Zerodha co-founder Nithin Kamath has delivered a blunt verdict on India's unsecured lending boom: it's a trap for lenders, toxic for brands, and not worth the chase.
In a LinkedIn post, Kamath dismantled the idea of Zerodha offering personal loans or credit cards, calling the economics "unworkable" and the borrower pool too risky. "We can't compete on rates," he said, pointing to Zerodha's 8.5% cost of funds versus 3.5% for banks. "Without a rate advantage, we'd only attract borrowers rejected elsewhere."
Kamath didn't mince words on the operational hazards either. "Unsecured lending means recovery agents, constant collection calls... exactly the kind of incentive cycle we don't want to participate in." The approach, he warned, runs counter to the credibility Zerodha has spent years building.

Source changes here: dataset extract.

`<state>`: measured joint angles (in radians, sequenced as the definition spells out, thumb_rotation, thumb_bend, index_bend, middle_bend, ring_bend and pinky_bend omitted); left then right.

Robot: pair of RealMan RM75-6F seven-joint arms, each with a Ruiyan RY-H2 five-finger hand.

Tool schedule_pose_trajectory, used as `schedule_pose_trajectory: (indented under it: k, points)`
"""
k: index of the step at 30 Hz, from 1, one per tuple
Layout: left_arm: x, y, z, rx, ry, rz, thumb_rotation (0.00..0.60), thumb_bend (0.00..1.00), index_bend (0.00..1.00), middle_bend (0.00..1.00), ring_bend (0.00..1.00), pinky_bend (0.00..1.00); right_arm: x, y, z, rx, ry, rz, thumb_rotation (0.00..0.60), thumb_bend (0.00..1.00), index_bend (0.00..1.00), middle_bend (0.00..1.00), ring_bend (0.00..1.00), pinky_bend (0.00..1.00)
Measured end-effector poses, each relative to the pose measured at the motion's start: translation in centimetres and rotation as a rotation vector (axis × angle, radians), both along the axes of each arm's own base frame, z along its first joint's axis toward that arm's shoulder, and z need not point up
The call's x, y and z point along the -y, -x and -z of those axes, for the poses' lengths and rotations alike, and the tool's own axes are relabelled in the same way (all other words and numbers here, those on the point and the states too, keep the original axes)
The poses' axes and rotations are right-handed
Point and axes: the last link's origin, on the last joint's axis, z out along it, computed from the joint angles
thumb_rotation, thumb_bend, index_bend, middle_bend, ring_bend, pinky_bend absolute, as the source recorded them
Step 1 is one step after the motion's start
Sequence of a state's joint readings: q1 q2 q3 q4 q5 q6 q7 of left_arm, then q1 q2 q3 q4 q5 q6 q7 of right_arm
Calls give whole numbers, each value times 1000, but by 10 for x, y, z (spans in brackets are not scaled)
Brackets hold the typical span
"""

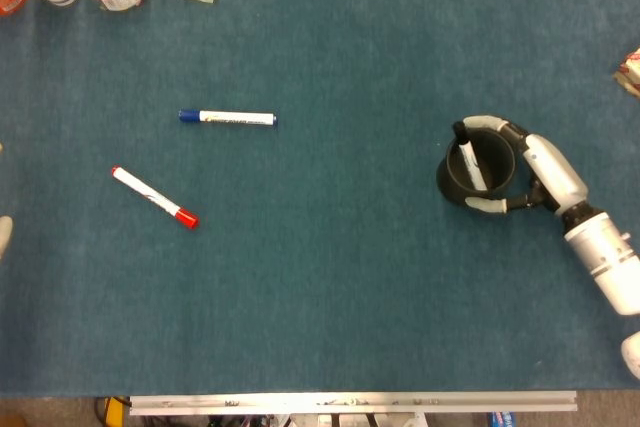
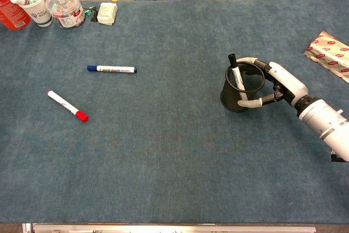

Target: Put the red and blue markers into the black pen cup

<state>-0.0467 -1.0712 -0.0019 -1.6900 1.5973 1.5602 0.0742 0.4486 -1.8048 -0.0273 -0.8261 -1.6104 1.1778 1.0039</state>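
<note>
The red marker [image 1: 153, 196] [image 2: 66, 105] lies slanted on the blue cloth at the left, its red cap toward the front. Behind it to the right, the blue marker [image 1: 227, 118] [image 2: 111, 69] lies crosswise. At the right stands the black pen cup [image 1: 447, 179] [image 2: 232, 97], upright, with a black-capped marker [image 1: 466, 157] [image 2: 234, 72] leaning inside it. My right hand [image 1: 535, 167] [image 2: 278, 83] grips the cup from its right side, fingers wrapped around the rim and the wall. Of my left hand [image 1: 3, 232] only pale tips show at the head view's left edge.
At the back left corner stand an orange bottle [image 2: 11, 9], a white paper cup [image 2: 34, 7], a clear tub of small items [image 2: 65, 9] and a pale packet [image 2: 106, 12]. A red-printed wrapper [image 2: 330, 50] lies at the right edge. A metal rail [image 1: 350, 403] runs along the table's front.
</note>
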Motion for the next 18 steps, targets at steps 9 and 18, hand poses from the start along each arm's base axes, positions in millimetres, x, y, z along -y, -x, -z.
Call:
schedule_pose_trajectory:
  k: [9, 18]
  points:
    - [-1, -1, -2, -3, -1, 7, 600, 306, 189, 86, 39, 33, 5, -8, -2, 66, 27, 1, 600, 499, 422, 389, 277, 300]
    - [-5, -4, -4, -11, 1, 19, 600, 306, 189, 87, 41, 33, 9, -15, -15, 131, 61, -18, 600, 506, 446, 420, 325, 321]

Instead, the brokerage is doubling down on Loan Against Securities (LAS)-a low-risk, asset-backed model aligned with its investor base. With a mandatory 50% haircut on pledged securities as per RBI rules, Kamath said LAS is "structurally safer" and allows rates of 10-11%.

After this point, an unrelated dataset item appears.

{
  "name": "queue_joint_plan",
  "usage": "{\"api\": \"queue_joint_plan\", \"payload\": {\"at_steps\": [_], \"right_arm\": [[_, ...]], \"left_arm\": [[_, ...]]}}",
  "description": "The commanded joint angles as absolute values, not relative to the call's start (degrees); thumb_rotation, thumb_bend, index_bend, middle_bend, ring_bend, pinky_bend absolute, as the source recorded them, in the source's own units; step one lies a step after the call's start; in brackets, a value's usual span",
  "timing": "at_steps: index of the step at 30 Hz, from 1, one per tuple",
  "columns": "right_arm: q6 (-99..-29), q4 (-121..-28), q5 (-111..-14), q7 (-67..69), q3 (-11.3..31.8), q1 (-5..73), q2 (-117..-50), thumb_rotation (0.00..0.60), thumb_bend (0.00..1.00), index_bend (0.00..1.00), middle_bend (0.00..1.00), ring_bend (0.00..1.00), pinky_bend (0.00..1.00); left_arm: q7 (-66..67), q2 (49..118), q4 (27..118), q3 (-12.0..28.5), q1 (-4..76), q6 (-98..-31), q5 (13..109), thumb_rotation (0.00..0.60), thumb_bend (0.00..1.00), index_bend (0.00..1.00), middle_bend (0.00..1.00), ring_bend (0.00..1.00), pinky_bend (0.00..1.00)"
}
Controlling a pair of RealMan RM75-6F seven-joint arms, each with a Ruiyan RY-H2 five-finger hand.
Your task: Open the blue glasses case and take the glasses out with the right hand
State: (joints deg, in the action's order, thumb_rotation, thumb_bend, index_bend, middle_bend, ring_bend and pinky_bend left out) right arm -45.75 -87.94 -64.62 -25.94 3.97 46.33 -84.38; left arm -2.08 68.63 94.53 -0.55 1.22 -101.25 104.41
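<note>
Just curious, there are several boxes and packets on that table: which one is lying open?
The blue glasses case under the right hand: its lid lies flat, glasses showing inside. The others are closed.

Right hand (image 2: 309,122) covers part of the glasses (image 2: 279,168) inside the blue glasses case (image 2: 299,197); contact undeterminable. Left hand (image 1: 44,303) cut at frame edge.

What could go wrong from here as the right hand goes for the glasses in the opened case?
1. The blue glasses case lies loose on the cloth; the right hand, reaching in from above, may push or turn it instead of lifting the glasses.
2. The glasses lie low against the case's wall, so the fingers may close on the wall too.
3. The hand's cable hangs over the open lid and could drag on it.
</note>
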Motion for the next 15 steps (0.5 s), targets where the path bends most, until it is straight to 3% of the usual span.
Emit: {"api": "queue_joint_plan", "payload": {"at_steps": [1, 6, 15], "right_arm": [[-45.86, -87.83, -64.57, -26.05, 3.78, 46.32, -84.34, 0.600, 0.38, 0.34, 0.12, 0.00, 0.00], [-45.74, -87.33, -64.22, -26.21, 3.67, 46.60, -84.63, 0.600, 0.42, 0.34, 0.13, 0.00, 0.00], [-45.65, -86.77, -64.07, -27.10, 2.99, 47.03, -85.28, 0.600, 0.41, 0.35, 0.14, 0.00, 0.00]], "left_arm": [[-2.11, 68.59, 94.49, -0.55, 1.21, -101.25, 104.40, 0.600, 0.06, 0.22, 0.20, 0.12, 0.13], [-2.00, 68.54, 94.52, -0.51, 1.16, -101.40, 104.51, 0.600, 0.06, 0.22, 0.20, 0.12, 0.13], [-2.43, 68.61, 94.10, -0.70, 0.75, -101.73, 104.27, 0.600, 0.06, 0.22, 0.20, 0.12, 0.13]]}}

"Credit should be used only when genuinely needed and within your means, not just because it's easily available," he said.
That stance puts him at odds with his brother and co-founder Nikhil Kamath, who recently argued for wider credit access-especially for consumer durables-to spur industrial growth. "We don't need to stick to yesterday so closely that our tomorrow is biased," Nikhil said during an AMA.
Nithin, however, sees danger in optimism. "Lending is not really in our DNA," he said, adding that India's socioeconomics make unsecured credit a minefield. "It's a poor country... beyond the top 3%, you have to charge higher rates. And when you do, defaults rise."